This is a summary of posts (such as here and here) about the application of relativity theory to transportation. This is different from applying theories of physics to other subjects such as economics since here it is real relativity, not some analogy. However, the application is an approximation, but that is the nature of transportation, which has both physical and social aspects.
Transportation (or transport) modes are means of transporting goods and/or people. The common modes are roads (including motorized and non-motorized modes), railroad (passenger and freight), pipeline, maritime (ferry and shipping modes), air (aviation), etc. One can consider information a good and the telecommunication of information as a form of transportation. In that sense any signal or high-speed particle can be considered a mode of transportation.
Transportation is subject to a variety of obstacles, including excess volume per available capacity (called congestion) and stoppages caused by crashes, storms, construction, or other disruptions (which may also cause congestion). There may be complicating factors such as the mixing of modes (e.g., bike and pedestrian traffic).
The minimum and maximum (free-flow) rates of a transportation mode are characteristic of the transportation mode as a system, rather than the speed of a particular vehicle or particle (even though a particular vehicle or particle might have this value in a particular context).
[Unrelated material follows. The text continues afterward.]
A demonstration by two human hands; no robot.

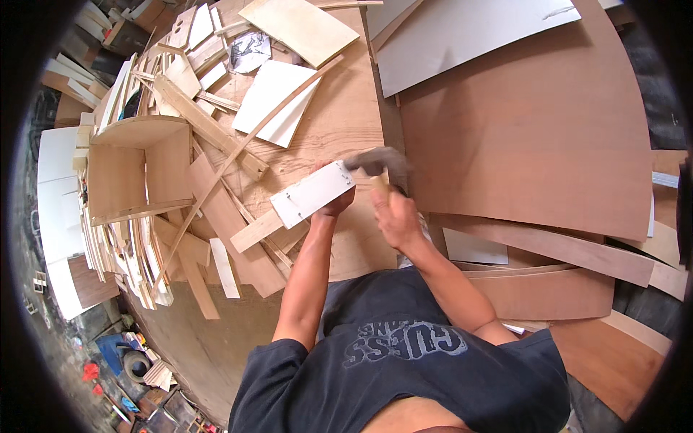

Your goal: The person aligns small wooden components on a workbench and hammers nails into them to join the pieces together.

As such, these characteristic or modal speeds are constants within the transportation system under consideration.
The modal speed plays a role similar to the speed of light in a vacuum for high-speed physics. Such characteristic speeds are constants that are independent of the speed of particular objects (vehicles) in that mode.
So, for example, a free-flow highway speed may be considered a constant over a region or transportation network. Then in this context such a constant speed would play the role of c, the speed of light in a vacuum. This speed would relate space and time. The Lorentz transform would be needed to determine relative speeds.
A transportation mode may have a minimum speed, for example the minimum speed required to keep an airplane airborne. In this context speeds greater than the minimum will exist, which is a dual situation of a maximum speed in relativity. In any case, relativity theory can cover these cases, too.